What needs to be done: Copy out exactly the lines from the start of the data to the line containing "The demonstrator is". Include both.

Dataset extract:
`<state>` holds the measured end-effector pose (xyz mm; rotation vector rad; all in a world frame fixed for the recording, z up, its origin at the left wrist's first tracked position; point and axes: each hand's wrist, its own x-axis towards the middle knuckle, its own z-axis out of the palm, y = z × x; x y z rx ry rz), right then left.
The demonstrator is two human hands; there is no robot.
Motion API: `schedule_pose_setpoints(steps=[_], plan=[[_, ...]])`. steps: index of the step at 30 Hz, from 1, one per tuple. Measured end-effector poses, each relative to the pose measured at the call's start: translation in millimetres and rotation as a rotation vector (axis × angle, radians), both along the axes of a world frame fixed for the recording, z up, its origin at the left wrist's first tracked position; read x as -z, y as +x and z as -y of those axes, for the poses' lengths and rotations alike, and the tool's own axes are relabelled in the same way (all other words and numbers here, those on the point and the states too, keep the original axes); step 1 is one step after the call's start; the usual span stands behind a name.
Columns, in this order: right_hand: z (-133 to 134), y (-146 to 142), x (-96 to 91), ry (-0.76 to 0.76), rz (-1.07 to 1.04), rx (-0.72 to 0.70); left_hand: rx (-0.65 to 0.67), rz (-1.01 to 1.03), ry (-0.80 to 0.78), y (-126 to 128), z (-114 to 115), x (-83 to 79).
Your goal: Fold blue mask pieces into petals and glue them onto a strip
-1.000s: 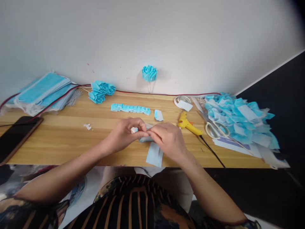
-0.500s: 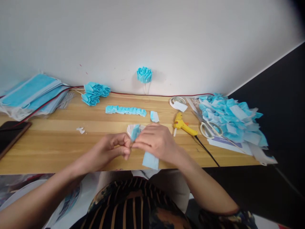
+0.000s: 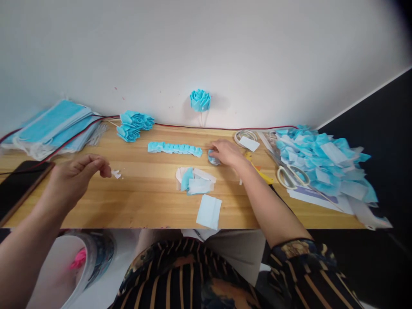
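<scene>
My right hand (image 3: 226, 152) reaches across the wooden table (image 3: 138, 195), fingers closed on a small folded blue piece (image 3: 213, 159) beside the right end of a pleated blue strip (image 3: 174, 148). Out to the left, my left hand (image 3: 77, 175) hovers above the table with fingers loosely curled and thumb and forefinger pinched near a small white scrap (image 3: 116, 174); nothing shows in it. Between the hands lie a small heap of blue and white cut pieces (image 3: 194, 180) and a pale blue rectangle (image 3: 209, 211) at the front edge.
A stack of blue face masks (image 3: 54, 124) and a phone (image 3: 19, 186) lie at left. Blue mask flowers (image 3: 133, 123) rest by the wall, one flower (image 3: 200, 100) standing on a stick. At right are a yellow glue gun (image 3: 262, 173), scissors (image 3: 291, 175), tape (image 3: 245, 137) and blue scraps (image 3: 318, 156).
Both hands left the folded pieces at the centre, which now lie on the table. The right hand reached forward to the small blue piece; the left hand swung out left.
</scene>
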<state>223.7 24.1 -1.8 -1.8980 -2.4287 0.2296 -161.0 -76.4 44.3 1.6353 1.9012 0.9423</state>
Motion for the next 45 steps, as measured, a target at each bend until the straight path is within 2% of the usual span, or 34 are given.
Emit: schedule_pose_setpoints(steps=[4,6,8,11,14,17,21,27,29,32,35,38,42,43,45], plan=[[8,10,-14.4,-0.012,0.014,0.017,-0.009,0.093,-0.017,-14,-5,14.9],[15,15,-24.3,0.028,-0.052,0.054,-0.046,0.053,0.009,-21,-7,20.7],[23,18,-32.3,0.084,-0.223,0.079,-0.064,-0.060,0.051,-26,-8,25.1],[30,15,-36.0,0.094,-0.612,0.069,-0.051,-0.172,0.054,-29,-9,30.3],[29,10,-29.7,0.052,-0.911,0.049,-0.009,-0.226,0.032,-30,-11,34.3],[23,4,-18.2,0.042,-1.033,0.027,0.022,-0.251,0.049,-31,-10,36.6],[22,-3,-1.6,0.076,-1.081,0.031,0.068,-0.320,0.066,-36,-8,38.3],[32,-6,11.8,0.136,-1.127,0.066,0.123,-0.472,-0.050,-48,-12,42.3],[33,-6,13.3,0.151,-1.116,0.079,0.101,-0.460,-0.039,-49,-14,43.5],[34,-7,14.9,0.155,-1.119,0.076,0.065,-0.450,0.072,-46,-16,43.7],[34,-8,15.1,0.154,-1.123,0.054,0.141,-0.454,0.198,-33,-18,39.2],[35,-9,13.4,0.165,-1.129,0.028,0.255,-0.358,0.217,-3,-20,29.4],[38,-11,11.2,0.159,-1.166,-0.015,0.487,-0.086,0.141,67,-32,17.4],[39,-12,10.9,0.154,-1.181,-0.022,0.540,-0.026,0.168,86,-38,16.5],[40,-13,10.5,0.137,-1.212,-0.037,0.631,0.083,0.105,121,-53,18.6]])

Answer for the task:
`<state>` holds the measured end-effector pose (xyz mm; rotation vector rad; all in a world frame fixed for the recording, z up, its origin at the left wrist's first tracked position; point and axes: each hand's wrist, its own x-axis towards the middle knuckle, its own z-axis out of the palm, y = z × x; x y z rx ry rz), right then left.
The demonstrator is two human hands; there is no robot.

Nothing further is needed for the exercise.